On 11/07/2003 01:50:42 James Wynn wrote:

>I'm not sure I understand your point, O Leggy One. I don't think Roy 
favored
>one incident over another. The point is that Severian tells one version 
at
>one point and another elsewhere -- frequently just at the point where he
>brags about his flawless memory. The point is that one or both versions 
must
>be wrong. No, Severian doesn't "edit" out the discrepancy. The conceit 
seems
>to be that he doesn't edit his book at all -- relying on his inerrant 
memory
>to carry him through at all times.
>
>Or perhaps his memory IS flawless (this is a Wolfe novel after all so it
>would make sense if the narrator's lies were to be somehow true), and his
>memory is "reconsitituted" continuously as he says on page 2 of tSotT 
just
>before making his first error.

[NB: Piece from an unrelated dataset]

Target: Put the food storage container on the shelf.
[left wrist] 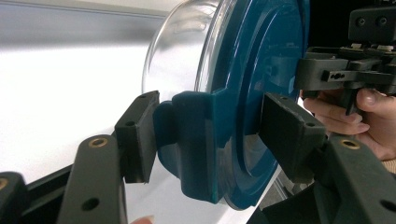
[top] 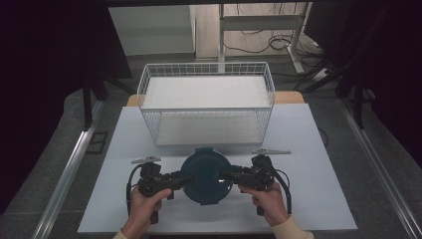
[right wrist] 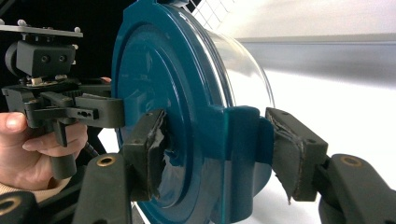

So every version is somehow true.  I do 
think
>that curly-wurly sentence is somehow (although I don't KNOW how) a true
>explanation of Severian's "memory" (if it can realistically be called 
that).

Random thought:  What is the process for creating a new Severian when the 
old one carellesly dies?  Occasionally we see a corpse, but more often 
not.  If the heirodules are tampering with time in order to produce the 
"right" result might _both_ reccollections be true?  True that is for the 
current incarnation of Severian?

Thus Severian's claim to perfect memory could be accurate but it's 
different worlds that he's remembering.

Now the obvious flaw in this is that it isn't third person historical 
narrative but the conceit of the book is that he writes - or copies from 
memory - the manuscript that we are supposedly reading between boarding 
the Ship and casting the casket overboard.  How many times does he die in 
that time?  Not at all as far as I can remember but certainly not a 
sufficient number of times to account for all the discrepencies thus far 
noted.  How many times might he have died in the course of writing the 
original manuscript?  We can't tell because his life as Autarch isn't in 
the narative.

Which trangentially brings up something else.  Are there not at least two 
and possibly more mechanisms by which Severain is incarnated?  From memory 
it seems that we only get embarrasing bodies left behind after Severian 
boards the Ship.  Thus the reincarnation is explicit whereas before it had 
to be inferred.  Possibly a third mechanism might exists post-trial, 
during his return along the stream of time.